• _Supplied material_:
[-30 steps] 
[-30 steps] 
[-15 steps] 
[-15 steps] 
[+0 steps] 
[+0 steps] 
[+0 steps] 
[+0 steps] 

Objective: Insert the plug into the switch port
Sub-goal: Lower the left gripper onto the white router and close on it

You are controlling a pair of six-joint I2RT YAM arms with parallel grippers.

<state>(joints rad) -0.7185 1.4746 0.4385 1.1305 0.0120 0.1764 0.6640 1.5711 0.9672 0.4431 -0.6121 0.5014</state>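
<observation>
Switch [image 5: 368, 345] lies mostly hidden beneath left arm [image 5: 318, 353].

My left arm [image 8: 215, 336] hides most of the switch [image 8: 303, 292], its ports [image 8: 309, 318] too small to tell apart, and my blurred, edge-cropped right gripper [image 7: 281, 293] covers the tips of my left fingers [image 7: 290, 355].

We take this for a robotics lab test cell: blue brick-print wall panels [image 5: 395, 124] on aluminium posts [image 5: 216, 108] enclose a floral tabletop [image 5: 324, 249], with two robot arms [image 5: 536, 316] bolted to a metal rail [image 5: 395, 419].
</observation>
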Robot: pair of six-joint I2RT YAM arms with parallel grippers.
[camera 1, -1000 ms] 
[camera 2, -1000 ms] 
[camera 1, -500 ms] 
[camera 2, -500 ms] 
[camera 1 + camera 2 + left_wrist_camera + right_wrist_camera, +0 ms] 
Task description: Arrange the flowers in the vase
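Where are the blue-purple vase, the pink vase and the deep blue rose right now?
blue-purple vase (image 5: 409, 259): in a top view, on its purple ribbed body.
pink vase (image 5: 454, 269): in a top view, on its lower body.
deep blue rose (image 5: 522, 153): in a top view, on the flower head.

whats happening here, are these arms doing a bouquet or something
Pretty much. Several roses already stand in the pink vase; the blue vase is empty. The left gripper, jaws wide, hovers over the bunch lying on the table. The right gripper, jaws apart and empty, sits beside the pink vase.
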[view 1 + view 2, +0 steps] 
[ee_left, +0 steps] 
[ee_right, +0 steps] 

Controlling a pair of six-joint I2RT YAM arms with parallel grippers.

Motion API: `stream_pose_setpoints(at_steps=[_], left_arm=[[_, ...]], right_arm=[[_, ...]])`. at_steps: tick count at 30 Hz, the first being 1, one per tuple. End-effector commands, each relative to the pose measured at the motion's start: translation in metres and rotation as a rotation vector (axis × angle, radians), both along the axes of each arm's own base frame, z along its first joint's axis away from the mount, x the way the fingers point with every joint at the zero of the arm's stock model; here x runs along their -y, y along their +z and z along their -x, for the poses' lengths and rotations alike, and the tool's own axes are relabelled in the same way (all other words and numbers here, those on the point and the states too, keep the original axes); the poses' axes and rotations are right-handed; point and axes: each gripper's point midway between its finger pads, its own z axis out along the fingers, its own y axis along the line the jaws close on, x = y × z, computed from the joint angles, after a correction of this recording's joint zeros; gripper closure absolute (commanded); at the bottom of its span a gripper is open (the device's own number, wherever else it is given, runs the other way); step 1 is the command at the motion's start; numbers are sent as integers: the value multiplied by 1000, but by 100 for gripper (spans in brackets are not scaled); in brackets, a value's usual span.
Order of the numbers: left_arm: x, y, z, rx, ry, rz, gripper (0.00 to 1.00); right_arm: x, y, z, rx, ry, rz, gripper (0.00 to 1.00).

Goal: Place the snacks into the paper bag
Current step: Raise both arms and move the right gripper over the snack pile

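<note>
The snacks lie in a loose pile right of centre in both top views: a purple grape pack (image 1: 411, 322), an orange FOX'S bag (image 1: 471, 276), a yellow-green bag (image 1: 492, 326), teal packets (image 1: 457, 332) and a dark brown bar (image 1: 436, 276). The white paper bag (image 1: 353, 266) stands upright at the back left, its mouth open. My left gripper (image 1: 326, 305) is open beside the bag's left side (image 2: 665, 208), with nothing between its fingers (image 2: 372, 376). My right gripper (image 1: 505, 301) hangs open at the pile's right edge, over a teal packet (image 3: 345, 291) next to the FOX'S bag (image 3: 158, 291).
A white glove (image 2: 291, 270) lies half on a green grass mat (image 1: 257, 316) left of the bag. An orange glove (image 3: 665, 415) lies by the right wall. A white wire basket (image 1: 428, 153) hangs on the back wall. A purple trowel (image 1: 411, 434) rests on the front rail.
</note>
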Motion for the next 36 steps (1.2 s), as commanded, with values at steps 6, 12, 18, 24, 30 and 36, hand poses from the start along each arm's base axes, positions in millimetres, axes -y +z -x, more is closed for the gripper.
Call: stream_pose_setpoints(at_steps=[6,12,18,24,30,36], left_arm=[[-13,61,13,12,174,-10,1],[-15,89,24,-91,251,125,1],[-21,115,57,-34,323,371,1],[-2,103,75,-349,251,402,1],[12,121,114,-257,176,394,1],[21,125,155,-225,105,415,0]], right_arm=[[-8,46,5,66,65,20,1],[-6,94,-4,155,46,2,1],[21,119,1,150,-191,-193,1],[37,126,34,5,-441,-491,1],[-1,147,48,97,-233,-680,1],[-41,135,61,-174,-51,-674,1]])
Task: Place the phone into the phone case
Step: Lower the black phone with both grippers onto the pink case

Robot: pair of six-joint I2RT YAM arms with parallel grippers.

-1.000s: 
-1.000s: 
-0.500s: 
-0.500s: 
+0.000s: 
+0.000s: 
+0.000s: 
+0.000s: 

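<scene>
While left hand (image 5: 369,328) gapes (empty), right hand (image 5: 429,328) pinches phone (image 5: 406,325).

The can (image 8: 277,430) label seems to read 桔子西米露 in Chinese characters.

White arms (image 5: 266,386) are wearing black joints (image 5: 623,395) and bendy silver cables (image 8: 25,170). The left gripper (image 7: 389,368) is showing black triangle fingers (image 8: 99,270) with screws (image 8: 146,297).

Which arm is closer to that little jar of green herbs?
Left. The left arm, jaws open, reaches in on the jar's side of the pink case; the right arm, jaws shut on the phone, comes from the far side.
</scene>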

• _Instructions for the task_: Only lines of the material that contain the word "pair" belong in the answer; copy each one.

• _The completed task_:
You are controlling a pair of six-joint I2RT YAM arms with parallel grippers.
Robot: pair of six-joint I2RT YAM arms with parallel grippers.
Controlling a pair of six-joint I2RT YAM arms with parallel grippers.
Robot: pair of six-joint I2RT YAM arms with parallel grippers.

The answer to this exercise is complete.